Exercise: After locating the line that contains "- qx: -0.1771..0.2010" in the records below, write out exactly that line and each line after it through the one that contains "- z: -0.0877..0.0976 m", and nothing else.

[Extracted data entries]
◆ ◆ ◆ ◆
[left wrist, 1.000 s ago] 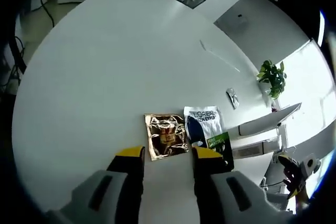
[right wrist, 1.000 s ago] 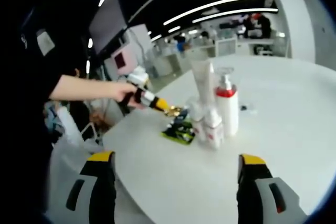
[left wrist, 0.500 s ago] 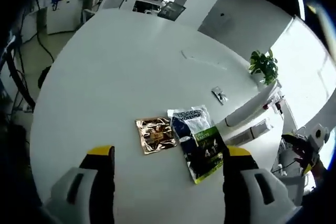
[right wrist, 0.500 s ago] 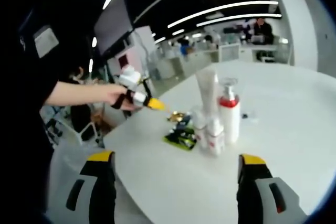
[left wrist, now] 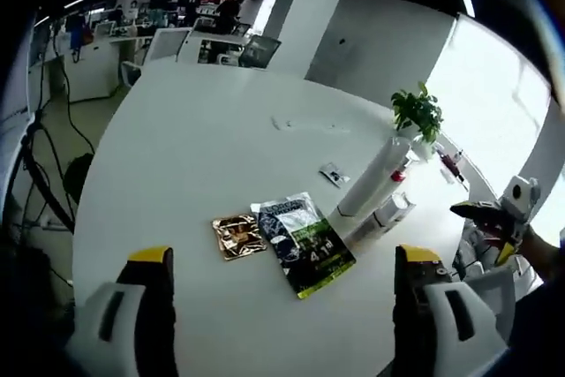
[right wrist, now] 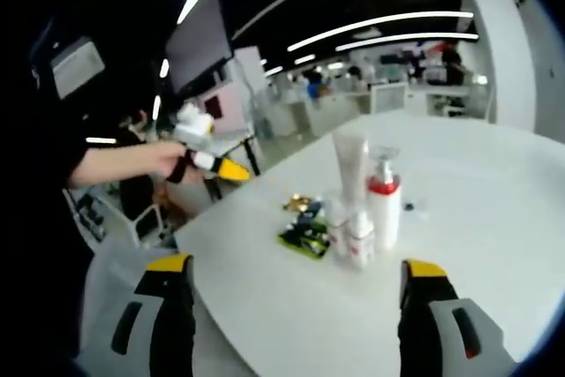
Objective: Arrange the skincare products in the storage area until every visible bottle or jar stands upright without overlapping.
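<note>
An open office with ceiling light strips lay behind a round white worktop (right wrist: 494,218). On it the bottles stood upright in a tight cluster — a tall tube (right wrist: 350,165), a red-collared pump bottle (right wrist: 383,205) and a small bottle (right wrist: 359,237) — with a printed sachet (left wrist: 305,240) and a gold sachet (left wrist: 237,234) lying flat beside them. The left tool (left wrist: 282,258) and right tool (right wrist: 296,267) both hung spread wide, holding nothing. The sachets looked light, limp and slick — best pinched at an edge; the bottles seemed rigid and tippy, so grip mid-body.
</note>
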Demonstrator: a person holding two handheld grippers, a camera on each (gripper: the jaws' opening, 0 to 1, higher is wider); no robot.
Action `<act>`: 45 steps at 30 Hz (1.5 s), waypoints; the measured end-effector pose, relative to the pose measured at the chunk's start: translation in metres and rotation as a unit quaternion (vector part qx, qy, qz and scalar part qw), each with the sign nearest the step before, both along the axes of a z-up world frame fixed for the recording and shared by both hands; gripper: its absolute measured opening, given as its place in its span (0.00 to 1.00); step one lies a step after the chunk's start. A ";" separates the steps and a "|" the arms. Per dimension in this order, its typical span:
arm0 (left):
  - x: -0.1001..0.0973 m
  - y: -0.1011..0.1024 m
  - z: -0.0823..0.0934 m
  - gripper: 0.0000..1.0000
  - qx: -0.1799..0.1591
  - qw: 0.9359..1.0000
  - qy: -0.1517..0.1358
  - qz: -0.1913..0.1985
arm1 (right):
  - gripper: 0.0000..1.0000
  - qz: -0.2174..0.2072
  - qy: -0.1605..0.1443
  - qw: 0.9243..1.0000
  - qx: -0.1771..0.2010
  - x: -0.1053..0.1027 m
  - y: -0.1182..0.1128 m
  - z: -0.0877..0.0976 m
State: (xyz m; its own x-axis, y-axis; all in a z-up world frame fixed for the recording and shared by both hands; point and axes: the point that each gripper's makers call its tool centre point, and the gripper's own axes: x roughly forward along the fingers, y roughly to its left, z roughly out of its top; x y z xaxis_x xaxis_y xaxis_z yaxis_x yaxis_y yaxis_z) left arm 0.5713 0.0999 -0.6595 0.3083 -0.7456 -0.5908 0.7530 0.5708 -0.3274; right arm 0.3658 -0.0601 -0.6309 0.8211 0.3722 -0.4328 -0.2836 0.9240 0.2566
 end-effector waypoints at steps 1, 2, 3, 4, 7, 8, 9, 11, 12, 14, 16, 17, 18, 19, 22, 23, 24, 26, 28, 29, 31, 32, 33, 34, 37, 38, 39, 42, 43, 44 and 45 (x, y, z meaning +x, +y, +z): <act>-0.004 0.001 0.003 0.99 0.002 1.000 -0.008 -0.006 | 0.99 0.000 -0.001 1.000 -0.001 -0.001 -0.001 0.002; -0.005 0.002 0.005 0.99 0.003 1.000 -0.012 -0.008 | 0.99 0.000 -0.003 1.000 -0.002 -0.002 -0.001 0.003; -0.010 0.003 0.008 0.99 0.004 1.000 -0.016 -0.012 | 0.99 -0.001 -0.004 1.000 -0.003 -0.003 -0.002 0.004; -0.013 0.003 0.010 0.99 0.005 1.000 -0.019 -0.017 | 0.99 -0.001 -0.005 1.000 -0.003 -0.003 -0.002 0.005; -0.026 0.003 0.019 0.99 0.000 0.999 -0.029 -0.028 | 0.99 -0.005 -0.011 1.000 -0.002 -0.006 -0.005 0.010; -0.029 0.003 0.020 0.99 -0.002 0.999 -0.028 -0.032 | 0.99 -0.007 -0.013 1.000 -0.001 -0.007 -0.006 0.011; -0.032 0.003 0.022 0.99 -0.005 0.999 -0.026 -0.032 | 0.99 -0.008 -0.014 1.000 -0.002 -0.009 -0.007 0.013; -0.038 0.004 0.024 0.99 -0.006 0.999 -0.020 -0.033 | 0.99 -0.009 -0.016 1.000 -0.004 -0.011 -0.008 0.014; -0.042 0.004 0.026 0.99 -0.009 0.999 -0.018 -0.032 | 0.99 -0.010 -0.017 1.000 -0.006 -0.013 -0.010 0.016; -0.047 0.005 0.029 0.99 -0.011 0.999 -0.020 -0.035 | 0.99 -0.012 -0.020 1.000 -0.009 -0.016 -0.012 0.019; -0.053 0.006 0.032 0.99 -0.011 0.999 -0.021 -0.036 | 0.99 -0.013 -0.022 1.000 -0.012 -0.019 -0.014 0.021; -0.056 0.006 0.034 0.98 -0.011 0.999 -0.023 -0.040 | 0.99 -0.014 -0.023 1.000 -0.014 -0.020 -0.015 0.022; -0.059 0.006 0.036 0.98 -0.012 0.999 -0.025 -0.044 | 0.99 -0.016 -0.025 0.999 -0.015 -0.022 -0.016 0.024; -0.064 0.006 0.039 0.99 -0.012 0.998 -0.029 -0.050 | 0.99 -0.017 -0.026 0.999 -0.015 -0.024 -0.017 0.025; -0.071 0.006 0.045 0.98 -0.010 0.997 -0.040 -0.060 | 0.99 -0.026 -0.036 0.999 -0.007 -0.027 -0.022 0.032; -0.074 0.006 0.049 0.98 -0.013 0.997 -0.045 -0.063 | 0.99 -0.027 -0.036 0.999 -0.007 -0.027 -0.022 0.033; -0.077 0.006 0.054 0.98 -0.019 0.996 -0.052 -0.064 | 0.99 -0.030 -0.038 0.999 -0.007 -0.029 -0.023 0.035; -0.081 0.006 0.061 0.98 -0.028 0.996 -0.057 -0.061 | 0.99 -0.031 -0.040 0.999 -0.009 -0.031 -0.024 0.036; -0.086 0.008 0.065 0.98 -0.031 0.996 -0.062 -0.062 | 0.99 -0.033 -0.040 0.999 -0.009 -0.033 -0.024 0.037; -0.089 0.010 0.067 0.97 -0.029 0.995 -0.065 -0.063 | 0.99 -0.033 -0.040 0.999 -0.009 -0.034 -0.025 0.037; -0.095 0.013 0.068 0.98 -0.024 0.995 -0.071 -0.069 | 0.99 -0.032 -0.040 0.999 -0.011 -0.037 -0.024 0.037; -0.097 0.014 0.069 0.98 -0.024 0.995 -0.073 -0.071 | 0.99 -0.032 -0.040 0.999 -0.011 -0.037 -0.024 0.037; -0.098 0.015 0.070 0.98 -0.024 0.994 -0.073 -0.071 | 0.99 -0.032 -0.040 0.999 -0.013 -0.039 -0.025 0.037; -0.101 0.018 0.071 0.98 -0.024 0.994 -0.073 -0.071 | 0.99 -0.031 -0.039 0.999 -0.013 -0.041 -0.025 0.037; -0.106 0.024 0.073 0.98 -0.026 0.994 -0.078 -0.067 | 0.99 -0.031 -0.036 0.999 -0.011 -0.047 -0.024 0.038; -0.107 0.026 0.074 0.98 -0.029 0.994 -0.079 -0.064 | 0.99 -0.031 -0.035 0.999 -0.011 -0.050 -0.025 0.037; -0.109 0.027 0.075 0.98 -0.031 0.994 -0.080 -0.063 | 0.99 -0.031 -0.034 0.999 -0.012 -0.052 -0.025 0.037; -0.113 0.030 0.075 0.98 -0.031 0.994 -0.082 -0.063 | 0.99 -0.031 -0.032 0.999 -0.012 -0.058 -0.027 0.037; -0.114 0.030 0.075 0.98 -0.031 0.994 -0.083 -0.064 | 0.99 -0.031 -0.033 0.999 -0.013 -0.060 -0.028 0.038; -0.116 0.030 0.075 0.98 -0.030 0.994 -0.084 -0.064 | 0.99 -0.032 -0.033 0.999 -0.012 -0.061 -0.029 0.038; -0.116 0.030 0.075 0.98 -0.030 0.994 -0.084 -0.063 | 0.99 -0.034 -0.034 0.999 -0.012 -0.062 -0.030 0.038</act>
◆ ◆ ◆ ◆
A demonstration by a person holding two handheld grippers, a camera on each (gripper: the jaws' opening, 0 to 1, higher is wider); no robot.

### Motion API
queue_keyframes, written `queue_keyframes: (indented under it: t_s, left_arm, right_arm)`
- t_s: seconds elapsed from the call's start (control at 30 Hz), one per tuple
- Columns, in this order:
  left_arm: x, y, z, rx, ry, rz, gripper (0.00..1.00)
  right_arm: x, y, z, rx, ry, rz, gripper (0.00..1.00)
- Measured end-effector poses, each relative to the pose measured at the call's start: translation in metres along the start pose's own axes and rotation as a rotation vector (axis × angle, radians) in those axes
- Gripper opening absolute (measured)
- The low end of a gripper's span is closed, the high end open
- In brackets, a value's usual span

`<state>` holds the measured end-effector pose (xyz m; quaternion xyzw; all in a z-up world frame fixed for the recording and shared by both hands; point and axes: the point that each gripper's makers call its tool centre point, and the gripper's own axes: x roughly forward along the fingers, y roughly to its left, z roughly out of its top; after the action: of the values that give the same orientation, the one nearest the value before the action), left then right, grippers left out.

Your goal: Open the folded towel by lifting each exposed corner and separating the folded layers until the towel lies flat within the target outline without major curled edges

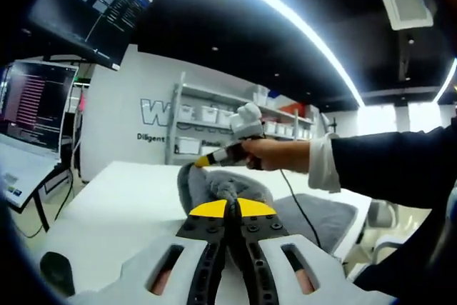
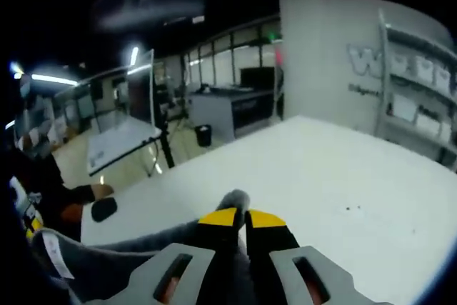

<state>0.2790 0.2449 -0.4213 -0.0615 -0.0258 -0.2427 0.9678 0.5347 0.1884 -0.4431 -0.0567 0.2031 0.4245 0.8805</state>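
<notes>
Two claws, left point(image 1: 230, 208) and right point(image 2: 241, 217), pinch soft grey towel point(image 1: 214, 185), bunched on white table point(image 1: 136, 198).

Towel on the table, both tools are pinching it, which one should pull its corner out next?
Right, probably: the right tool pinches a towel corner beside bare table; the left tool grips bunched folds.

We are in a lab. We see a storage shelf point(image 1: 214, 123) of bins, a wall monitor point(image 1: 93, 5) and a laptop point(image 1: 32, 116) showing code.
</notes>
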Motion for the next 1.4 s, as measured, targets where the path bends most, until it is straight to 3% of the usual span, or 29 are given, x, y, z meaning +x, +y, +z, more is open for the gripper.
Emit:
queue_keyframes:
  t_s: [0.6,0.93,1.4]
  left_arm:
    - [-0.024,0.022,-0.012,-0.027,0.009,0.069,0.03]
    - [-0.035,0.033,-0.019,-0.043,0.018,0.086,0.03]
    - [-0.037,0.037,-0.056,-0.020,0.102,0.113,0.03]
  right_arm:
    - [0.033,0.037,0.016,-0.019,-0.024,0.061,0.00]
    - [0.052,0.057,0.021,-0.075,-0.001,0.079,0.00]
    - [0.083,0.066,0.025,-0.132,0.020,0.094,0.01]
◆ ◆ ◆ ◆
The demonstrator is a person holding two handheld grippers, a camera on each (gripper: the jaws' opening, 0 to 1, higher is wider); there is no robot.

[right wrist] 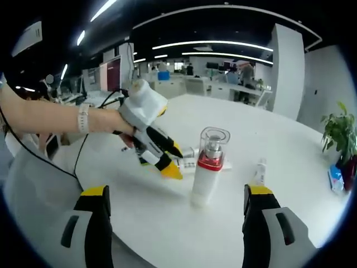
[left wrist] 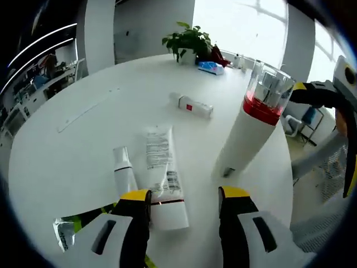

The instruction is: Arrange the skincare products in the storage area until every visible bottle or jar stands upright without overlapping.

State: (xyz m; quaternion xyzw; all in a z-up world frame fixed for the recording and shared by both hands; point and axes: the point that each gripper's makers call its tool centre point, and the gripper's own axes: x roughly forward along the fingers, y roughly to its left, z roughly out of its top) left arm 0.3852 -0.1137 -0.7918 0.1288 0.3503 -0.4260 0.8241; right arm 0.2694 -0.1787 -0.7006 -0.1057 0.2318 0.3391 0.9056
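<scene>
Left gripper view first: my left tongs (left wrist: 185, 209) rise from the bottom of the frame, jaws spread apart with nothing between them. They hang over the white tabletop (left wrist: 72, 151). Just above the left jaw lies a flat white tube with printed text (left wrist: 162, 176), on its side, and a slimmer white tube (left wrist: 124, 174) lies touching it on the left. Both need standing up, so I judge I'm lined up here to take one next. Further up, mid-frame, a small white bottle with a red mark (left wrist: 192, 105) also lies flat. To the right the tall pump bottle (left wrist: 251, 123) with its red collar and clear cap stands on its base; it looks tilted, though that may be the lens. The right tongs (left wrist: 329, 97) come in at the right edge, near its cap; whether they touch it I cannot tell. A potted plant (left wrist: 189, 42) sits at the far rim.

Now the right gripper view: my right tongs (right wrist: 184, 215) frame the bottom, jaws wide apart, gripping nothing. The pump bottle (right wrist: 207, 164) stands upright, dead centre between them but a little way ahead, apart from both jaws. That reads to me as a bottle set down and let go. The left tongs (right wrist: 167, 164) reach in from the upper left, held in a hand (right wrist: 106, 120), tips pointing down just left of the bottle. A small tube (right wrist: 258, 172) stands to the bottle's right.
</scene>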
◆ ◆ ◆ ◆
Answer box:
  - qx: -0.1771..0.2010
  - x: -0.1053..0.1027 m
  - y: -0.1182..0.1128 m
  - z: -0.0877..0.0976 m

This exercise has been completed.